Malaysia: Election commission may replace ink with biometric system | Asia One

The Election Commission is looking into replacing the indelible ink with a biometric system as proposed by Minister in the Prime Minister’s Department Datuk Seri Shahidan Kassim. Its deputy chairman Datuk Wira Wan Ahmad Wan Omar said amendments to the laws must be made if it were to scrap the use of indelible ink. “We are still scrutinising the matter internally,” he said, adding that the biometric system should be more suitable for Malaysia as it was at the forefront of digital as well as information and communication technology. He pointed out that the national registry system and MyKad were among the best in the world.
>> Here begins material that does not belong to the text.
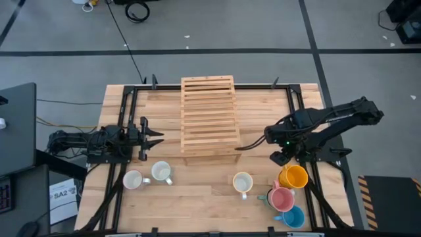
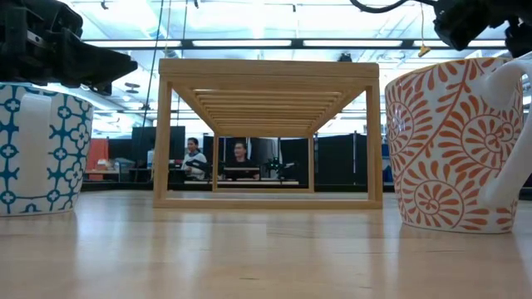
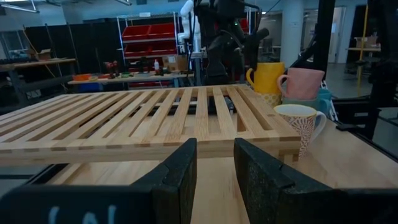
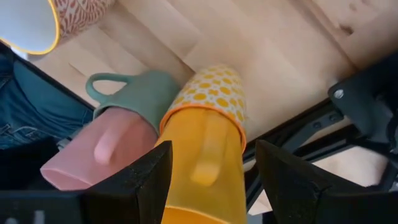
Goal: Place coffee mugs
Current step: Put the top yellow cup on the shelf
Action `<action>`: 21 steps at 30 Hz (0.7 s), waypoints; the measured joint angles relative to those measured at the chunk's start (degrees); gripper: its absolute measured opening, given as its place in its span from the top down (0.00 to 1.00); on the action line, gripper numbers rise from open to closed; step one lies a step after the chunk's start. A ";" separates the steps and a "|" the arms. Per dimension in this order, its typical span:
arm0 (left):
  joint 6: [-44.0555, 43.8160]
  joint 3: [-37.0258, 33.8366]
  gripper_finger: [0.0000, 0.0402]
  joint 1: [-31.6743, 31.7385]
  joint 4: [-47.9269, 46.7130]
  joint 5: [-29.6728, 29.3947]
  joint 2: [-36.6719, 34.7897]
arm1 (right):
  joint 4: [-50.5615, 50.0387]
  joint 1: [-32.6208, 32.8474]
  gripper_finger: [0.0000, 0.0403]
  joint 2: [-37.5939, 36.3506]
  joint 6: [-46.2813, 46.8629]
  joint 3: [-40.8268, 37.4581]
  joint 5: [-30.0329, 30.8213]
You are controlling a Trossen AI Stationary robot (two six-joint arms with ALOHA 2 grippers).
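Six ceramic mugs stand upright, mouths up, along the six o'clock edge of the pale wooden worktop (image 1: 197, 197), ready for the slatted wooden rack (image 1: 209, 115) at centre. Our right gripper (image 4: 211, 168) hovers with fingers wide around the orange-yellow dotted mug (image 1: 293, 176) at four o'clock, apparently lining up a grasp. Our left gripper (image 1: 152, 138), fingers narrow and empty, waits at nine o'clock.
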 joint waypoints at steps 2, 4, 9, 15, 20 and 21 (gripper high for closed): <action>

Russia: Navalny Arrives In Moscow, Vows To Win Mayoral Election | RFE

Convicted Russian opposition leader Aleksei Navalny has arrived in Moscow after being released on bail while he appeals his conviction on embezzlement charges. Addressing a crowd of supporters who were waiting to greet him at Moscow’s Yaroslavsky train station, Navalny thanked them and credited supporters with helping gain his release from detention in Kirov so he could campaign for mayor of Russia’s capital. Navalny said his freedom was a sign of the growing power of Russia’s people.  “We are a huge, powerful force and I am glad you are starting to recognize your power,” he said. The opposition leader and anticorruption blogger said the Russian authorities were starting to sense the power of the country’s people as well, and it made them nervous. “In court, their [officials’] hands were trembling and here they are trembling because in the courtroom there is no power, no authority but here [in the crowd] there is strength, here there is power,” he said. “We here are the power!”

Zimbabwe: Documents reveal plan to rig elections | New Zimbabwe

Damning top-secret intelligence documents that expose President Robert Mugabe’s plans to rig the forthcoming election and crush his political rivals have been handed to The Mail on Sunday. The dossier reveals in astonishing detail how Mugabe is plotting to steal millions of votes with massive and systematic ballot-rigging combined with widespread intimidation by party thugs. His tactics, along with details of massive funding from named British, Chinese and African backers, are disclosed in highly confidential papers written for his closest aides. They were obtained from intelligence sources who risked their lives to expose the covert campaign to keep 89-year-old Mugabe and his military cabal in power.

Zimbabwe: Electoral Commission Opens Special Ballots | allAfrica.com

The Zimbabwe Electoral Commission yesterday started opening, verifying and tallying ballot papers cast nationwide during the special vote held between July 14 and 15. The process was done in the presence of political parties, regional and international observers.ZEC chief elections officer Mr Lovemore Sekeramayi and his deputy Mr Utoile Silaigwana superintended over the process while some commissioners also attended. Zanu-PF and MDC-T hailed the process saying it was transparent to the extent that no manipulation of results could be done.